Surprise! Drinking beer may actually have positive effects for training runners.
Runners love to run, but they also love to drink beer. It’s an interesting, albeit seemingly oxymoronic, thing, but runners love their post-finish line beers. There is mixed debate on whether alcohol is okay to drink while training. However, most researchers agree to skip the strong spirits and opt for beer or wine instead.
Runners are very particular about what they put into their bodies, especially while training for a race. New research compiled on the healthier aspects of drinking shows runners and other athletes that they should not feel guilty about drinking while in training.
As I have seen from family members, training intensely for a race involves your whole body. My brother was a collegiate track and field athlete, and my aunt and uncle are avid runners who usually train for some sort of race throughout the year. Recently, my aunt and uncle got into nonalcoholic beer, which has similar positive effects to alcoholic beer.

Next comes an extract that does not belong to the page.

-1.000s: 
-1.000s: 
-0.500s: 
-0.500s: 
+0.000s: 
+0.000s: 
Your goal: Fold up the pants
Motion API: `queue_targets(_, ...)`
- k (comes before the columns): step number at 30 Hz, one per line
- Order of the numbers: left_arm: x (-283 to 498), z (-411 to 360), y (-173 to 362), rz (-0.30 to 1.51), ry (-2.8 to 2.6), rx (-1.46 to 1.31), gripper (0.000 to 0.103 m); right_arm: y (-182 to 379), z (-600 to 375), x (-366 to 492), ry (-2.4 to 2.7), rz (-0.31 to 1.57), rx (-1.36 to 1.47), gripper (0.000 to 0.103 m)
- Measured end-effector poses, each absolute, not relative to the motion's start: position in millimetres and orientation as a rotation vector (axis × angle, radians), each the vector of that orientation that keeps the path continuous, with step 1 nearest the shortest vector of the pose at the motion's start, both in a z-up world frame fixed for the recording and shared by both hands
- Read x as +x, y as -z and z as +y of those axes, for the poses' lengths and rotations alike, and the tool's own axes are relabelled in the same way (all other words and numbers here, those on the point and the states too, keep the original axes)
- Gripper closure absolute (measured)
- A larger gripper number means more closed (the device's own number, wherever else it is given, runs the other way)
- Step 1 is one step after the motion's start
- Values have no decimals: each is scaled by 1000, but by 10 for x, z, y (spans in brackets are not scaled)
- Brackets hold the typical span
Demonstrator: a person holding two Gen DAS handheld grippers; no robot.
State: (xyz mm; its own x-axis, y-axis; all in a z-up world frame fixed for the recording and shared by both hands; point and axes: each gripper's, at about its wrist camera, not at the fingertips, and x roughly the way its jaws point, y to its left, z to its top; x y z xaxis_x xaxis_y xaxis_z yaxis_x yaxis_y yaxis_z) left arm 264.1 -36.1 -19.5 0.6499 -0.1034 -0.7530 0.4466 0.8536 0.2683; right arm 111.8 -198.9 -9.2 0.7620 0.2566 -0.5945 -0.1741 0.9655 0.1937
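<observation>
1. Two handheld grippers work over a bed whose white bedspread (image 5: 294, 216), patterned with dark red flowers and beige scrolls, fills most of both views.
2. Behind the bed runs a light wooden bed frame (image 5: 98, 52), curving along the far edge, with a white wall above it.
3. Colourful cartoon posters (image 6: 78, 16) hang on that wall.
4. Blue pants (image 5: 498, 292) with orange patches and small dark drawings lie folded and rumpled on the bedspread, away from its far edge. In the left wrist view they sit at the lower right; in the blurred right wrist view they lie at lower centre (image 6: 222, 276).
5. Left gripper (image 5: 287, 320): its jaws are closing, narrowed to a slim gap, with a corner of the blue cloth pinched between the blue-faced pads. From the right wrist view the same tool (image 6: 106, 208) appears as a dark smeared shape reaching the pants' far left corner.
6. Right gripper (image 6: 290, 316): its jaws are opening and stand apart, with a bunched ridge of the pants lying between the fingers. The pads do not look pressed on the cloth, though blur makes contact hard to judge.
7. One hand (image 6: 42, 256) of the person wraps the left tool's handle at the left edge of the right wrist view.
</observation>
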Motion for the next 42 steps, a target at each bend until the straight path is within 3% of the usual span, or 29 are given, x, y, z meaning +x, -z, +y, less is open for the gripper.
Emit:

Research finds that beer can serve as an excellent pre-run brew. Nonalcoholic beer can balance your electrolytes because of the high sodium content. A 2009 study found that runners that drank around 23 ounces of nonalcoholic beer 45 minutes before running on the treadmill maintained electrolyte homeostasis better than those who drank an equal amount of water. Another study published in 2012 found that marathon runners who drank 1.5 liters of nonalcoholic beer a day had a decreased risk of upper respiratory infections and their white blood cell activity decreased by 20%, which suggests a decrease in inflammation.
The polyphenol content in beer, both nonalcoholic and alcoholic, helps with this decrease in inflammation, reduces risks of diabetes and cardiovascular illness and helps prevent colds and viruses. The positive benefits of polyphenols occur when beer is consumed in moderation. Polyphenols, found in plants, are natural chemicals with anti-inflammatory and antioxidant properties.
Beer contains overlooked B vitamins, including folate, vitamin B6, pantothenic acid, niacin, riboflavin and vitamin B12. Gut health is imperative for runners to reduce GI distress and boost immune functions. As a fermented beverage, beer helps improve your gut health, having the ability to benefit and grow healthy gut bacteria.
Beer is also a stress reliever and can help improve sleep. It can reduce tension, stiffness and alleviate soreness thanks to the lactoflavin and nicotinic acid found in beer — both of which help to boost sleep.
Although it can have benefits, beer is not a health drink, and most runners do not see it as one. Runners work extremely hard and should relax, kick back and drink a beer if they want to — just in moderation.
Moderation is key to sustaining the health benefits of alcohol and your training. Everyone’s alcohol tolerance varies depending on how often you drink, your body type and your sex. Sports nutritionists recommend that women have one alcoholic drink per day and two for men.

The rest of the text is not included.